WHAT IS REQUIRED
Begin with the first line below and retype each line exactly through the line containing "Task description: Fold". Any pictures are to be left out.

DATA PROVIDED
..............................
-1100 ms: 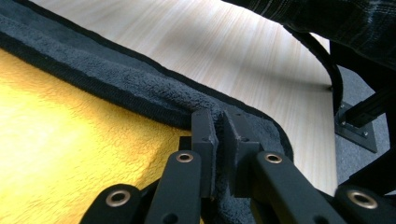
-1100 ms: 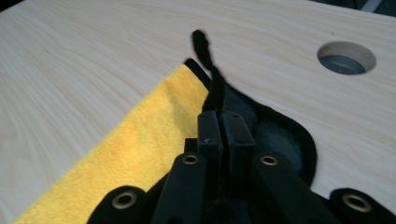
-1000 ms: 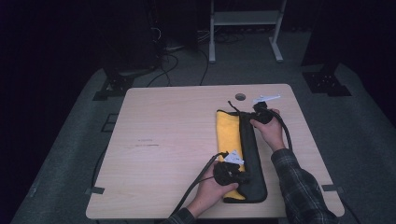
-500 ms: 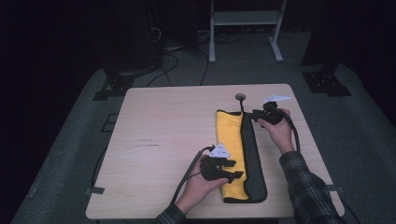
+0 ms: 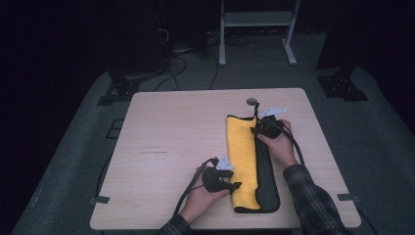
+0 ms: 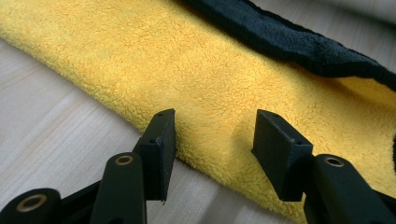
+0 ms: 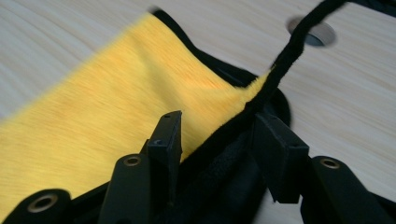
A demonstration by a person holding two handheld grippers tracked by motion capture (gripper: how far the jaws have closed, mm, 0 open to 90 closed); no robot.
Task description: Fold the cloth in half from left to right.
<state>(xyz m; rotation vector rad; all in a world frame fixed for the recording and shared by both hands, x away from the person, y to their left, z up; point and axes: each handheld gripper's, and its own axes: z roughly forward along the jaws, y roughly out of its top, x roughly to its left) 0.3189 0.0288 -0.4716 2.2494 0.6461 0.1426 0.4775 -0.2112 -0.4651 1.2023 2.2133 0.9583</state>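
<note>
Yellow-black towel (image 5: 243, 161) lies folded lengthwise on table (image 5: 171, 142), right of centre. Left gripper (image 6: 212, 140) wide open over its near-left edge, holding nothing. Right gripper (image 7: 217, 135) open w/ jaws astride far black hem, not clamped.

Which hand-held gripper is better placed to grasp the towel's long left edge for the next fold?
Left, probably. The left hand-held gripper is open, jaws astride the yellow towel at that edge. The right hand-held gripper is at the towel's far end.
</note>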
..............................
ANSWER TO THIS PROBLEM
-1100 ms: 
-1100 ms: 
-1000 ms: 
-500 ms: 
+0 ms: 
+0 ms: 
+0 ms: 
A demonstration by a person holding two handheld grippers tracked by motion capture (gripper: how far the jaws have closed, mm, 0 open to 90 closed); no robot.
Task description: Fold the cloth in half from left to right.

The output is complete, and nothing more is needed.